What the exercise asks
Go to the line in the entries below that holds "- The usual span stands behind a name" and repeat exactly from there through the line that holds "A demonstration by", inclusive.

The records
##############################

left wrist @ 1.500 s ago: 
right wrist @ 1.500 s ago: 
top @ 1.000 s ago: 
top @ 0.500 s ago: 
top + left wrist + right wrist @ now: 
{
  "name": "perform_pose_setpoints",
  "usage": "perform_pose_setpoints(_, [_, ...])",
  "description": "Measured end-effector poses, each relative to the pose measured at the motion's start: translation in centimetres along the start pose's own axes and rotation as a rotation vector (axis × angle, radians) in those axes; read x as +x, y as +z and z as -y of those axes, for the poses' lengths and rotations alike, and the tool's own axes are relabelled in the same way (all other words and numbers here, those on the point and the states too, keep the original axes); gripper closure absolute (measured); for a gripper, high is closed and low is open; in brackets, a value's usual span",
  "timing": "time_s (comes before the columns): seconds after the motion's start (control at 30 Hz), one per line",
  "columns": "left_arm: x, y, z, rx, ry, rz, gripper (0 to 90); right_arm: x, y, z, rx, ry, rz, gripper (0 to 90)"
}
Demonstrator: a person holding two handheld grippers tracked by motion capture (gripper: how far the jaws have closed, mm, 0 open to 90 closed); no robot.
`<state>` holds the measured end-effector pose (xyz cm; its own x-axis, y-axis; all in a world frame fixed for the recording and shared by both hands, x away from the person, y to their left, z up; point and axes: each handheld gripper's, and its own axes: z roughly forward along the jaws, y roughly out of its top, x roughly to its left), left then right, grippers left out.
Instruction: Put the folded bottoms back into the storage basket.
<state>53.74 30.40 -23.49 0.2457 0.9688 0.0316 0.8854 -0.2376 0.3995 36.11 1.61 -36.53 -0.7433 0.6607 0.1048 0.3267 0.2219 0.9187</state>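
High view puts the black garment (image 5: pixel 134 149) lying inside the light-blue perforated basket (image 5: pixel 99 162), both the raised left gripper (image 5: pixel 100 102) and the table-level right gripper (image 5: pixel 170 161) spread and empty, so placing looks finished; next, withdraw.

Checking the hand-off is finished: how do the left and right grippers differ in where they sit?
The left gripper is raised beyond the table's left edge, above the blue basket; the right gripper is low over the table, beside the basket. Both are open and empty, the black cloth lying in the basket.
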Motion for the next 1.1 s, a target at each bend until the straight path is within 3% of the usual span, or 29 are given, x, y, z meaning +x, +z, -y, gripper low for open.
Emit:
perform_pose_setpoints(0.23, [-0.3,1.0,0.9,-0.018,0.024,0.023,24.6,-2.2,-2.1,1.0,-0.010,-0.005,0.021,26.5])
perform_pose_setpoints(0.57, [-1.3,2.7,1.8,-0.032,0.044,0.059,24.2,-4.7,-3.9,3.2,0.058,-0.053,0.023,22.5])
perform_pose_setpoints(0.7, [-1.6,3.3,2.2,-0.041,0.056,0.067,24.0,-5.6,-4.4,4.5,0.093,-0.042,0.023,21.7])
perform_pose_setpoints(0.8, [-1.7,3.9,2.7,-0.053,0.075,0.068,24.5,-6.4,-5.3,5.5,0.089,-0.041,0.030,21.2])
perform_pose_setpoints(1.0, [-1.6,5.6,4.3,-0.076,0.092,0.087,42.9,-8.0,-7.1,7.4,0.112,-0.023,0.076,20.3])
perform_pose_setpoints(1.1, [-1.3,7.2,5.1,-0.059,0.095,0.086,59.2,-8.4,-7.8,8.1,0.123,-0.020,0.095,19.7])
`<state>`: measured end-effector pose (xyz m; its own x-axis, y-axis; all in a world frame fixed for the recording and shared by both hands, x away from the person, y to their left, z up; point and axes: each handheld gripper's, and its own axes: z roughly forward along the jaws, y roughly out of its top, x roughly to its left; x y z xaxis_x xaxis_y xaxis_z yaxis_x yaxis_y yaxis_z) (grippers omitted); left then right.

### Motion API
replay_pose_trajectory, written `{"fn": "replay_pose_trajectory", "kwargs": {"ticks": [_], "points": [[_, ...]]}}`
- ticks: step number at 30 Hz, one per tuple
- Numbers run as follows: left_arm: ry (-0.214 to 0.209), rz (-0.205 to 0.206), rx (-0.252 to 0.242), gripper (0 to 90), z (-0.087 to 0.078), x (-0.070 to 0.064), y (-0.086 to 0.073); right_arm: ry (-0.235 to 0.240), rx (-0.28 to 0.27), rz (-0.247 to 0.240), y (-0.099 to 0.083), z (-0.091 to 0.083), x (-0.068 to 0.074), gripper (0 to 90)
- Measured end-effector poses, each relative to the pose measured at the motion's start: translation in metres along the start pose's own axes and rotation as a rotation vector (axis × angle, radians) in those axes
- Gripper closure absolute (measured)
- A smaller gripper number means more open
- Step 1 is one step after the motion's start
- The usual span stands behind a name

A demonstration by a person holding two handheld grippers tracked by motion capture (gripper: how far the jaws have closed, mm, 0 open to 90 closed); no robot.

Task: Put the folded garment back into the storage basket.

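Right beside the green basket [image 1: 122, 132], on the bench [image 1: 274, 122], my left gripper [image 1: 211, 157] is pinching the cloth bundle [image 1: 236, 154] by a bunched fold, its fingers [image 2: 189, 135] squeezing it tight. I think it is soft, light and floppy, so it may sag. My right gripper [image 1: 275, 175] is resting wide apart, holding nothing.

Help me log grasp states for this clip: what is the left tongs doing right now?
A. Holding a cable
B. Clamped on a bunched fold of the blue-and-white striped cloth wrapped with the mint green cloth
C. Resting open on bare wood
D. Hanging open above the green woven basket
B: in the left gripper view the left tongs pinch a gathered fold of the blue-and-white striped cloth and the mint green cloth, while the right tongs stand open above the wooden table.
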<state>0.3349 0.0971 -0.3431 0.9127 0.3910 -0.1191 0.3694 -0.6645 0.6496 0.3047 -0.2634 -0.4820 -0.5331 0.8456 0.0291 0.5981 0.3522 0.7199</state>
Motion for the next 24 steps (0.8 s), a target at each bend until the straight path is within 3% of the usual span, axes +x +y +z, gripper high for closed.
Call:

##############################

Result of the task
- The usual span stands behind a name

A demonstration by a person holding two handheld grippers tracked by motion capture (gripper: how far the jaws have closed, mm, 0 open to 90 closed); no robot.

For this exercise, the answer is now complete.